The result has been fighting that American and British officers have described as ferocious. An analysis of coalition casualty figures from May 1 to Aug. 12 by the U.K.-based Royal Statistical Society showed that an average of five coalition soldiers were killed by the Taliban every week, twice as many as during the 2003 invasion of Iraq.
Afghanistan, a mountainous country of 31 million people that is slightly smaller than Texas, has long been a graveyard for foreign troops. Most recently, in 1989, the Soviet Union pulled out after nine years of trying to control the country ended in failure.
On Aug. 1 of this year, 8,000 NATO forces took military control in the south from the U.S.-led coalition. But the situation has not stabilized. NATO commanders are calling for up to 2,500 more troops to augment the 18,500 already there, along with greater air support.
U.S. Gen. James Jones, NATO's supreme allied commander, said the alliance's 26 nations had failed to deliver fully on commitments to staff and equip its force in the country. He said much of the international strategy for Afghanistan's reconstruction was on "life support," the Financial Times newspaper reported.
Foreign ministers from the alliance's 26 member nations will meet in New York next week to discuss NATO's operation in Afghanistan. But so far, the London-based Times newspaper reported, citing unnamed sources, most NATO countries have balked at the thought of sending more troops. Only tiny Latvia is reported to have responded positively, promising to increase its troop presence in Afghanistan from 36 to 56.
Just as violence has increased, opium cultivation has also reached record levels. The U.N. Office on Drugs and Crimes reported this month that about 408,000 acres are now being used to grow opium, up 59 percent this year alone. In 2001, during the last year of Taliban rule, the figure was less than 20,000 acres
The Taliban cracked down on opium cultivation then, but now may be thriving on it. Revenue from the harvest is expected to be over $3 billion this year, said Antonio Maria Costa, the head of the Office on Drugs and Crime.
Reinert, of the Senlis Council, believes that efforts to eradicate opium cultivation are part of the reason the U.S.-led coalition has lost the battle for the hearts and minds of the Afghan population.
Farmers whose crops have been forcibly eradicated often have no other means of feeding their families, he said.
"There is a really huge humanitarian crisis in southern Afghanistan," he said. "I have never seen that in Afghanistan before. It's like Darfur. That's like 15 minutes away from the Canadian camp in Kandahar."
While the coalition eradication effort fuels anger, Reinert said, the Taliban, using "social-service tactics," respond to the needs of the poor, compensating farmers whose opium has been eradicated by the coalition.

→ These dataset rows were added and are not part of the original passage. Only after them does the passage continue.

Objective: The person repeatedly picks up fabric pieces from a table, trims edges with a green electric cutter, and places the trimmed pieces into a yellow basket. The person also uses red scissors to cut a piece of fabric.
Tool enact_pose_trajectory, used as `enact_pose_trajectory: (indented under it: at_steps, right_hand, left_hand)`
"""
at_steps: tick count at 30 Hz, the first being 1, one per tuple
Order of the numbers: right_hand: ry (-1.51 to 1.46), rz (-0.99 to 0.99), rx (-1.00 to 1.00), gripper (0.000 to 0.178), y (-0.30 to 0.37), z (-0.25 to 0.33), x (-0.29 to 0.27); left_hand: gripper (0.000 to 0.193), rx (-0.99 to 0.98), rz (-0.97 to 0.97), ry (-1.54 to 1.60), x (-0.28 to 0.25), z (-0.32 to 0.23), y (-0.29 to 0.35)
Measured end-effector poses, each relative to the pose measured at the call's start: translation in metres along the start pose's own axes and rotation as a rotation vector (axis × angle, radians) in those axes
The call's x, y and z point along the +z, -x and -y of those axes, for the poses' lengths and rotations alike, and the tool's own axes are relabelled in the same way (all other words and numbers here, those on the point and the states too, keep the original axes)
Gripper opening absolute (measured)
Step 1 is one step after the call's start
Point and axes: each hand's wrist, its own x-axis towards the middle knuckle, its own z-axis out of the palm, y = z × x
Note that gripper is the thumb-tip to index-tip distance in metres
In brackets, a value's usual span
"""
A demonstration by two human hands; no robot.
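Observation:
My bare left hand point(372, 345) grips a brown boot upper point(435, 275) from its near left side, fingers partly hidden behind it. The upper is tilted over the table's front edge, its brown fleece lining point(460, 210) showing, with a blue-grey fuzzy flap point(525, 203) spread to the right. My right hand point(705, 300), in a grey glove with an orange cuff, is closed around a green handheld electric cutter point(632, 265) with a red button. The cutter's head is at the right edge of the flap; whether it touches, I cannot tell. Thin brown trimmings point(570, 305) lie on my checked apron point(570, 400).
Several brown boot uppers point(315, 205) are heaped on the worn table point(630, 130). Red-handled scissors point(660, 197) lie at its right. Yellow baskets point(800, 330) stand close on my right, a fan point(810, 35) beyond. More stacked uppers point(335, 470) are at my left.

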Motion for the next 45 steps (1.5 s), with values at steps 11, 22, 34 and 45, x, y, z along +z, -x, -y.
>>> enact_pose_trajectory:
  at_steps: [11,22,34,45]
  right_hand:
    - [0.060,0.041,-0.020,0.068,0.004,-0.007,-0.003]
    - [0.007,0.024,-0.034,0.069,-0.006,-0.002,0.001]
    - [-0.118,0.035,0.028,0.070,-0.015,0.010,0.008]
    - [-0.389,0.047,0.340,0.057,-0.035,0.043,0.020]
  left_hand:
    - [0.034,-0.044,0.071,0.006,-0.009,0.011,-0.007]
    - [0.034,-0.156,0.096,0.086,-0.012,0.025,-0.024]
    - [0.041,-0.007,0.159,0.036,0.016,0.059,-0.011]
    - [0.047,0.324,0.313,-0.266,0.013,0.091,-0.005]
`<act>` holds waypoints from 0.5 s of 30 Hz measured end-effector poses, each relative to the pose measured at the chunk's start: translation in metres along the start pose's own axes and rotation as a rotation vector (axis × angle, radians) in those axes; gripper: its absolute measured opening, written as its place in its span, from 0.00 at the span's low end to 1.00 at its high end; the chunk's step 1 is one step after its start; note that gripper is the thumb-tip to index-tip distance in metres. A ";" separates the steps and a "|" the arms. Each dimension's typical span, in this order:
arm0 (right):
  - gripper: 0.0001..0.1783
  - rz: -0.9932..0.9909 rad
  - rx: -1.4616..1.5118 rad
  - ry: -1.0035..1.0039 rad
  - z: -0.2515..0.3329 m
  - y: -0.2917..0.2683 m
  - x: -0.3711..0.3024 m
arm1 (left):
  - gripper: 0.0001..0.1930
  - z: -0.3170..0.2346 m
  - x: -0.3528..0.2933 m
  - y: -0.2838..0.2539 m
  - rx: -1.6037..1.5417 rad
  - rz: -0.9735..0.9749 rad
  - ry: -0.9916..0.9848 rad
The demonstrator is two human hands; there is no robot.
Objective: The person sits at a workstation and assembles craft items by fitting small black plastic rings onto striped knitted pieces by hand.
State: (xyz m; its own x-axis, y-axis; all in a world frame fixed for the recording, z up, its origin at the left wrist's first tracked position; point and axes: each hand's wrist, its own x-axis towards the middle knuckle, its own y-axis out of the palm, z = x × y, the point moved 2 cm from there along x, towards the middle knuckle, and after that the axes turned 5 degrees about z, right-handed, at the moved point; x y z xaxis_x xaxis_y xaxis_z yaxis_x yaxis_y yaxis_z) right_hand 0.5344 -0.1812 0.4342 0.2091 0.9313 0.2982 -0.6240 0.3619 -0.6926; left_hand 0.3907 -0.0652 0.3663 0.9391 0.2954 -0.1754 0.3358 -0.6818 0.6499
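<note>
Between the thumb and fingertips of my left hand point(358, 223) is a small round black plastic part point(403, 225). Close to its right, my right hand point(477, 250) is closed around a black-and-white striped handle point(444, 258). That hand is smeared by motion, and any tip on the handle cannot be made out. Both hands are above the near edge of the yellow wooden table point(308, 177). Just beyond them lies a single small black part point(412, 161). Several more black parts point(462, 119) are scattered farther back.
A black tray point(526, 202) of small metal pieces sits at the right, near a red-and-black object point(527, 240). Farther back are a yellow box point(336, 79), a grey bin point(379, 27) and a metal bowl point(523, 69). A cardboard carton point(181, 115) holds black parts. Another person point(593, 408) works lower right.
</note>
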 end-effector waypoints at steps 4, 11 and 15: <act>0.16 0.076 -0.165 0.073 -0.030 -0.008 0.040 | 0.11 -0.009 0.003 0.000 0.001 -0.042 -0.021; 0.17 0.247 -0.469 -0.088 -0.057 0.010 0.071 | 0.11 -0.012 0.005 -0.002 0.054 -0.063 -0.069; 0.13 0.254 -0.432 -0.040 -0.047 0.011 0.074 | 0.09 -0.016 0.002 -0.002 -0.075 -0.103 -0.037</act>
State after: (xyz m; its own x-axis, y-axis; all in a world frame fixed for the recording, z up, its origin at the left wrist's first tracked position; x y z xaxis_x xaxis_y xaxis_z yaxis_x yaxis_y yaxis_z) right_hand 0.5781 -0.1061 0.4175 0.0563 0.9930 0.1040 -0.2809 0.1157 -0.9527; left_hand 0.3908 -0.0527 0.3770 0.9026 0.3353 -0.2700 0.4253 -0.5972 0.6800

www.mlive.com/newsflash/international/i ... ernational
NATO chief: More troops for Afghanistan
9/15/2006, 10:46 p.m. ET
By PAUL AMES
The Associated Press
BRUSSELS, Belgium (AP) — NATO's top commander renewed an appeal Friday for allies to urgently provide up to 2,500 troops for the battle with Taliban insurgents in southern Afghanistan, but officials said it likely would take two weeks before governments reply.
Gen. James L. Jones told a closed meeting of ambassadors from the 26 NATO allies that Poland's welcome offer of 900 troops in February had not diminished the immediate need for more troops, planes and helicopters, according to officials at NATO headquarters.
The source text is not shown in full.